| Task statement |
Find the line holding "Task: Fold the" in the entries below. Give it again exactly, along with every line after it up to and including the line holding "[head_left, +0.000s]".

| Data |
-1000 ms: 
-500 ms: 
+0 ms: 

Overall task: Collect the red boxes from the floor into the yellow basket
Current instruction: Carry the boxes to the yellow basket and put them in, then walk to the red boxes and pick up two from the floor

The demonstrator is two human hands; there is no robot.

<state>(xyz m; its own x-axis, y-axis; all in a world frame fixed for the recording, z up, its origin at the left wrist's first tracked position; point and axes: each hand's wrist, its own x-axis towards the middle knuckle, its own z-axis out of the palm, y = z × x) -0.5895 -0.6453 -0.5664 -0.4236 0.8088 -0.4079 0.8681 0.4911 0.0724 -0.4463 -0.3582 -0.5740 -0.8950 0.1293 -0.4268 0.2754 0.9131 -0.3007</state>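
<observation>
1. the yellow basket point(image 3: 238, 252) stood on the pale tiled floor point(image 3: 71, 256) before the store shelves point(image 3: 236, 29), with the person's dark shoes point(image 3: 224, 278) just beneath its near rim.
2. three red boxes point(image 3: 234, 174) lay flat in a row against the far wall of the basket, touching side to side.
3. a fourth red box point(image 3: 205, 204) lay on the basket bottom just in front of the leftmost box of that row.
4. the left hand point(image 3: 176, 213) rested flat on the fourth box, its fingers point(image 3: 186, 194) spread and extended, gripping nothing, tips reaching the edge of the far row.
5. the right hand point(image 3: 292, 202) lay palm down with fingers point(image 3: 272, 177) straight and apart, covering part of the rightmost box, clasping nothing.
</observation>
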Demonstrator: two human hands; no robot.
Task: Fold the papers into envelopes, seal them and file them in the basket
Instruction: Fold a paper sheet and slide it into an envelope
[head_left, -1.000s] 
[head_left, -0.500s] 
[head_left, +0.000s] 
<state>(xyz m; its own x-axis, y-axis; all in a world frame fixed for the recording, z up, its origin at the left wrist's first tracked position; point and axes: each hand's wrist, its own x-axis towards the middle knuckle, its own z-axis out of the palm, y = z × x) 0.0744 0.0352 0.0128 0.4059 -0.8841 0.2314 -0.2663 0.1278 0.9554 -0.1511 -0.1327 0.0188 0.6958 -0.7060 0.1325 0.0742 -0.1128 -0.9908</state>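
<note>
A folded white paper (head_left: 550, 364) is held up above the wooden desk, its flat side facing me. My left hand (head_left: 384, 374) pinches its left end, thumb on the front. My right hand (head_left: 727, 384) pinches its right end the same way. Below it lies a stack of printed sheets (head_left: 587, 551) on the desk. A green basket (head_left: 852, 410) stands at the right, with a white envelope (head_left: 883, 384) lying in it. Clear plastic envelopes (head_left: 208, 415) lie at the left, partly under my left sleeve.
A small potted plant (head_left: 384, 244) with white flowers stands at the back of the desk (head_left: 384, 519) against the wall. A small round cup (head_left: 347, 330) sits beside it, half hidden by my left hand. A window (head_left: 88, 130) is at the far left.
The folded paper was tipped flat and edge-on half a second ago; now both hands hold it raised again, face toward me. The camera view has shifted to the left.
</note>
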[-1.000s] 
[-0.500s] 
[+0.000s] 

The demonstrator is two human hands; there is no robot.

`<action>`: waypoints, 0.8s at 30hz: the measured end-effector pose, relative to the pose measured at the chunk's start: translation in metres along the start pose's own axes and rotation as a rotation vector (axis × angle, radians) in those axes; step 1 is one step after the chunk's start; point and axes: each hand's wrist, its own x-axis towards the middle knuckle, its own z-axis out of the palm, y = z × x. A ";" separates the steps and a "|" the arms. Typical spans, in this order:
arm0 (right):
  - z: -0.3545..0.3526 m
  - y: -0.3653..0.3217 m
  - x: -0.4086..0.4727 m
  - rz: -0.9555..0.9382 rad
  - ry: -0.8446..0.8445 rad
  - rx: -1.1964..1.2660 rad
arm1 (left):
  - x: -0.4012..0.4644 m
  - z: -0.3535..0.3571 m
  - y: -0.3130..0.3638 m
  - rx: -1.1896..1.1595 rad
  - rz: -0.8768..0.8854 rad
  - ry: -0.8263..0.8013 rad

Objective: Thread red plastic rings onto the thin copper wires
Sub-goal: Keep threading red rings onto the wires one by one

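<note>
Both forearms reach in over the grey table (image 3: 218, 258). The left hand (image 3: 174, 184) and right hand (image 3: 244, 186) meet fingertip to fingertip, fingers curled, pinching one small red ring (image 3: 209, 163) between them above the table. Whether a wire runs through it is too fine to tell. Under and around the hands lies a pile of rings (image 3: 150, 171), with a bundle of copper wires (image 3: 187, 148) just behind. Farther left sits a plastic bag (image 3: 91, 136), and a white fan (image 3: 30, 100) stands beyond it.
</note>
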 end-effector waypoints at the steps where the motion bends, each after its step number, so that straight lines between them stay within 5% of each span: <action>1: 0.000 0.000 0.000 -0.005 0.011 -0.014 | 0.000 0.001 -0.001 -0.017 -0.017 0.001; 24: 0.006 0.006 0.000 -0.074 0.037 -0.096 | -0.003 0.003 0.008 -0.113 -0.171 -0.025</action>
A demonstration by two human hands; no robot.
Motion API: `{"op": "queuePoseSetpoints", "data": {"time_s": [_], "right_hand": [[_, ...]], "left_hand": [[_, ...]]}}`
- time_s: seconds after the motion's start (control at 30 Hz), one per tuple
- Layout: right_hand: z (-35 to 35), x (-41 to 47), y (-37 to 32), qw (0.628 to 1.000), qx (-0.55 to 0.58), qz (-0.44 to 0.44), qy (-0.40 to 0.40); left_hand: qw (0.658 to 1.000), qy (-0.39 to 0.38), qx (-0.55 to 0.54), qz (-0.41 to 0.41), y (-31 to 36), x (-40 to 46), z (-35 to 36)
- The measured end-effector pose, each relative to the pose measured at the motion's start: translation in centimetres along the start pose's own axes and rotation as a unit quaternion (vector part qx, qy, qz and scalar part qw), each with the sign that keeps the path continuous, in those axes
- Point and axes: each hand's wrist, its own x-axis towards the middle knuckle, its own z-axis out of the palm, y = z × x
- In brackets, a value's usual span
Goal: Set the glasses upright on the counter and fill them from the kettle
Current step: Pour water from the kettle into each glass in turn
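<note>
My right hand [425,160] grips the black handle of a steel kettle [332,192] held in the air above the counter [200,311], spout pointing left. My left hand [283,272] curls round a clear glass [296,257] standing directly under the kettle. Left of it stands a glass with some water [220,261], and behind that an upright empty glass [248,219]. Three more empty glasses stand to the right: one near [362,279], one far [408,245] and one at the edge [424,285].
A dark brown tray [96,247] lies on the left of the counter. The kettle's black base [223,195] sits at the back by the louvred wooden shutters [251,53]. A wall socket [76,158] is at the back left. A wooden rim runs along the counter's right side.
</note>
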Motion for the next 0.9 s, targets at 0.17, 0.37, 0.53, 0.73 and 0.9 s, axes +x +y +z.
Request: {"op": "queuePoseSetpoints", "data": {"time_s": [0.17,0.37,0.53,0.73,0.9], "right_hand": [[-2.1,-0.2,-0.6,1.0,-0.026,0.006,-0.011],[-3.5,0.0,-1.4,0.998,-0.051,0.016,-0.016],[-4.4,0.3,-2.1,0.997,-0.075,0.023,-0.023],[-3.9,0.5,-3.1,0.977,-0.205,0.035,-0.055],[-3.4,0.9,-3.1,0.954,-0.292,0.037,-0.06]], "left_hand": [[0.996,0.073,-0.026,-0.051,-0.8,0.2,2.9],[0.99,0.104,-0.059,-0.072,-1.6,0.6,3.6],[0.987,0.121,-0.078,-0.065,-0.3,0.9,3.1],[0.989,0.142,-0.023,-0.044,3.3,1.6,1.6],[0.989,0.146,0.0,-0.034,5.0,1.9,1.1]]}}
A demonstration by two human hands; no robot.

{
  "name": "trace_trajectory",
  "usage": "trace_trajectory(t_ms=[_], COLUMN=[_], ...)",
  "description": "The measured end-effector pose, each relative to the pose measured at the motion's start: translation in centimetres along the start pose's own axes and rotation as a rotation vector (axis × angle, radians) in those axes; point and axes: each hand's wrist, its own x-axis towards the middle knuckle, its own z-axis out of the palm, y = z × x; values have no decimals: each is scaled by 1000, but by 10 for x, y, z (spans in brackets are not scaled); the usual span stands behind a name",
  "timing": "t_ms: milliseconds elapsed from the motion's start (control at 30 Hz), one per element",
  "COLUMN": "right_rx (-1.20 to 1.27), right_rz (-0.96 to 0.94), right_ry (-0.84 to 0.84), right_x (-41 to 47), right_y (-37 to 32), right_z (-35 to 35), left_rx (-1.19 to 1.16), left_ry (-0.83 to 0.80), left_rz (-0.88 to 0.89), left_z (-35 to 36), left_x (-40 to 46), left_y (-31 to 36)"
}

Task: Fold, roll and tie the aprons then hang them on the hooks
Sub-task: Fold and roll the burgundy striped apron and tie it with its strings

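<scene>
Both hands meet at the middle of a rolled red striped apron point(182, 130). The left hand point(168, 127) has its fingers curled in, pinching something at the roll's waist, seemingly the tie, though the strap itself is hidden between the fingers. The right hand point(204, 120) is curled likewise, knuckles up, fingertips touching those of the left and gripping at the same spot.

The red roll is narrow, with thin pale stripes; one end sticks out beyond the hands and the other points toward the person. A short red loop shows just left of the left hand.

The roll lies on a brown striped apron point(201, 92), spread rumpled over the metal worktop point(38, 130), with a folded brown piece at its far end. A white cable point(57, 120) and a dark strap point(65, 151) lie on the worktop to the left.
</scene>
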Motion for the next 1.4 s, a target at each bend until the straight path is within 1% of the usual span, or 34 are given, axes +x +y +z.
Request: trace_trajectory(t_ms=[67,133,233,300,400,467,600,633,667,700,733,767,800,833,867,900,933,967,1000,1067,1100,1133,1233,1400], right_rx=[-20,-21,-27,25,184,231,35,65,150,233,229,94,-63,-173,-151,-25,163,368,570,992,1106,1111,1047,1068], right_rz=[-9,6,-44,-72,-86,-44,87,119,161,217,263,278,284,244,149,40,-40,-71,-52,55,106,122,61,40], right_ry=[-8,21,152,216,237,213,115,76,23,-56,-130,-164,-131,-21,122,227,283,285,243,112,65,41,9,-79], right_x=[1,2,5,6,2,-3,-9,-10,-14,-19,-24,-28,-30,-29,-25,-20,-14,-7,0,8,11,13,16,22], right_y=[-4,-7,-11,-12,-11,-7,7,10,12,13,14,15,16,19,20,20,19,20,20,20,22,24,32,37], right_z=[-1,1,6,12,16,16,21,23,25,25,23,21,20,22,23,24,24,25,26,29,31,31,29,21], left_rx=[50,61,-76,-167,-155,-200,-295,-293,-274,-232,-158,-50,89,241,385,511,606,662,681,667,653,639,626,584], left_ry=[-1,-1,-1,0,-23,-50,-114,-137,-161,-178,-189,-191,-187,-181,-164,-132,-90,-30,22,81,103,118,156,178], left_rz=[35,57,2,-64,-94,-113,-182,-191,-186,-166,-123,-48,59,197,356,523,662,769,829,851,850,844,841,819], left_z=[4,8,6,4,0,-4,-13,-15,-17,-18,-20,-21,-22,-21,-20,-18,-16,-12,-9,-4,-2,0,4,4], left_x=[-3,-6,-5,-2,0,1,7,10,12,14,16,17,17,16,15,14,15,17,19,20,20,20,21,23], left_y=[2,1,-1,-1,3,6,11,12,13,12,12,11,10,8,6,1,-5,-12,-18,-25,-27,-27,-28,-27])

| Solution for this exercise |
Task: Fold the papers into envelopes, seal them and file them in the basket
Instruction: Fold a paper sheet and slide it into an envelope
[head_left, -1.000s] 
[head_left, -0.500s] 
[head_left, +0.000s] 

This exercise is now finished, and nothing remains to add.